*ACTIVITY:*
Everything from the line containing "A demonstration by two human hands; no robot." through the line containing "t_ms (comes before" in the listing below should be copied exactly, and nothing more.

*DATASET SECTION:*
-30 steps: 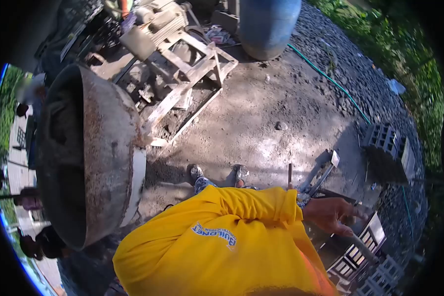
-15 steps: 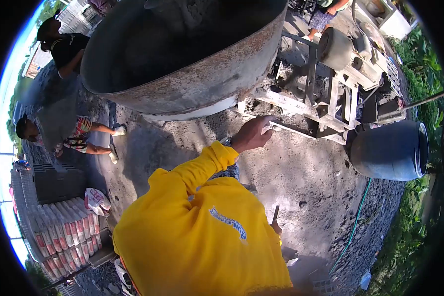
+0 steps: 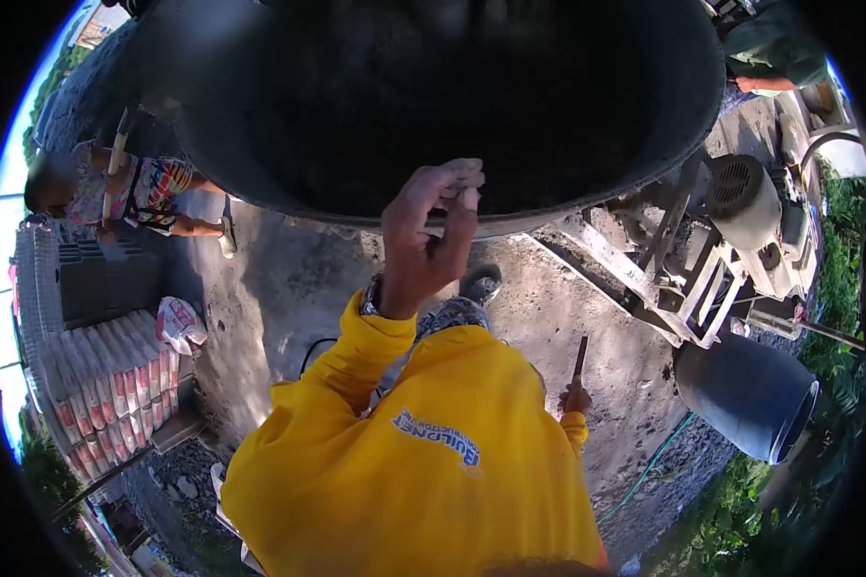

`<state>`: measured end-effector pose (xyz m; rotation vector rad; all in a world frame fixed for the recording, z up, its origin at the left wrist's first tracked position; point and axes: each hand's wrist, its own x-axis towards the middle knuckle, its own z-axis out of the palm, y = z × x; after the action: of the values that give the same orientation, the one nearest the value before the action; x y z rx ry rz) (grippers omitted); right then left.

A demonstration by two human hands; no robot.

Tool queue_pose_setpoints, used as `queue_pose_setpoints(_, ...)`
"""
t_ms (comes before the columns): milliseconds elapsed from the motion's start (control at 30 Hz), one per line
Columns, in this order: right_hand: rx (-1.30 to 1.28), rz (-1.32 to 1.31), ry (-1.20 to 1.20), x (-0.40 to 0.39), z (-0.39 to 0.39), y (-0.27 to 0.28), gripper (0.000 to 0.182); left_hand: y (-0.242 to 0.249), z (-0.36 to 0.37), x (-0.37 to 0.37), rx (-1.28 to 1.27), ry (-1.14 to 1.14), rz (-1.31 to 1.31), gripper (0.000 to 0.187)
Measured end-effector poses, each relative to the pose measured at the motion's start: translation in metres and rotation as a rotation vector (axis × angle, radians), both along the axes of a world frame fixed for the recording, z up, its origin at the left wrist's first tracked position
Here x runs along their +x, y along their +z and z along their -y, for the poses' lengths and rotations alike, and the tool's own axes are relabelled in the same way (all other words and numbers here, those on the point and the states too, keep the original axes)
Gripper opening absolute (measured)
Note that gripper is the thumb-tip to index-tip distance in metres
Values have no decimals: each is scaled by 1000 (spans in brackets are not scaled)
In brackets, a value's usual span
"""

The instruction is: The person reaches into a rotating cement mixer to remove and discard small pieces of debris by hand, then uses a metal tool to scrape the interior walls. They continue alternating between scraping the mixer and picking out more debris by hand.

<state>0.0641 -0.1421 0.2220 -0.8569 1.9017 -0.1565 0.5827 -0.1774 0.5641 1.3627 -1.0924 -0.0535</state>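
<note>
My left hand (image 3: 428, 226) is raised at the near rim of a large metal drum (image 3: 520, 226), its fingers curled in and whitish with dust. Whether something small sits between those fingers, I cannot make out. A watch (image 3: 371, 296) is on that wrist. Low at my right side, my right hand (image 3: 575, 397) is closed around a narrow dark stick-like tool (image 3: 581, 358), which points up and away from me. The drum's inside is in deep shadow, and its contents are hidden.
A motor (image 3: 741, 195) on a metal frame (image 3: 635, 279) stands right of the drum, near a blue barrel (image 3: 746, 394). Stacked bags (image 3: 115, 394) are at left. A person (image 3: 154, 197) holding a pole stands left; another person (image 3: 775, 48) is at upper right.
My left hand has moved left and up, from beside the metal frame to the drum's rim, and its fingers have curled. My view has shifted, showing more of my right hand and its tool.
</note>
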Motion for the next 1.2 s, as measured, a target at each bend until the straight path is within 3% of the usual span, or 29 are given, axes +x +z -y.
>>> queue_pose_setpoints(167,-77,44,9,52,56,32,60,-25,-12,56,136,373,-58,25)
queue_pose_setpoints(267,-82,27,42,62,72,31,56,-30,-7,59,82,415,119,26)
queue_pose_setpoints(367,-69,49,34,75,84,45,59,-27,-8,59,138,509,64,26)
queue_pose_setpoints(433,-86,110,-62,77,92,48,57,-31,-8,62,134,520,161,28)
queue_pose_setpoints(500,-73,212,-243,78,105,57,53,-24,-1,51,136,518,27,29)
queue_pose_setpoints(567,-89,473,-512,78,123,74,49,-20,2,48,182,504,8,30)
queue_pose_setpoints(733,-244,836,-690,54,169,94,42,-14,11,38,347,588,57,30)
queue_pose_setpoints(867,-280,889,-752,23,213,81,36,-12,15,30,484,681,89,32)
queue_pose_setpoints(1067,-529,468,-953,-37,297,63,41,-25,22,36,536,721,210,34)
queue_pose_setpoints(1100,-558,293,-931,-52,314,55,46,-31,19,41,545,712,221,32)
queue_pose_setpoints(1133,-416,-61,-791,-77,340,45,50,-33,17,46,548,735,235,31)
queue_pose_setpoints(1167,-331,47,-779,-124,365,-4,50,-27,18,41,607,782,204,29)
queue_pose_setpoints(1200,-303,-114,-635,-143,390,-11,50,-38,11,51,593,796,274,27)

*WRITTEN RESPONSE:*
A demonstration by two human hands; no robot.

Tool queue_pose_setpoints, used as `queue_pose_setpoints(_, ...)`
"""
t_ms (comes before the columns): milliseconds elapsed from the motion's start (control at 30 Hz), one per line

The answer has been written out in full.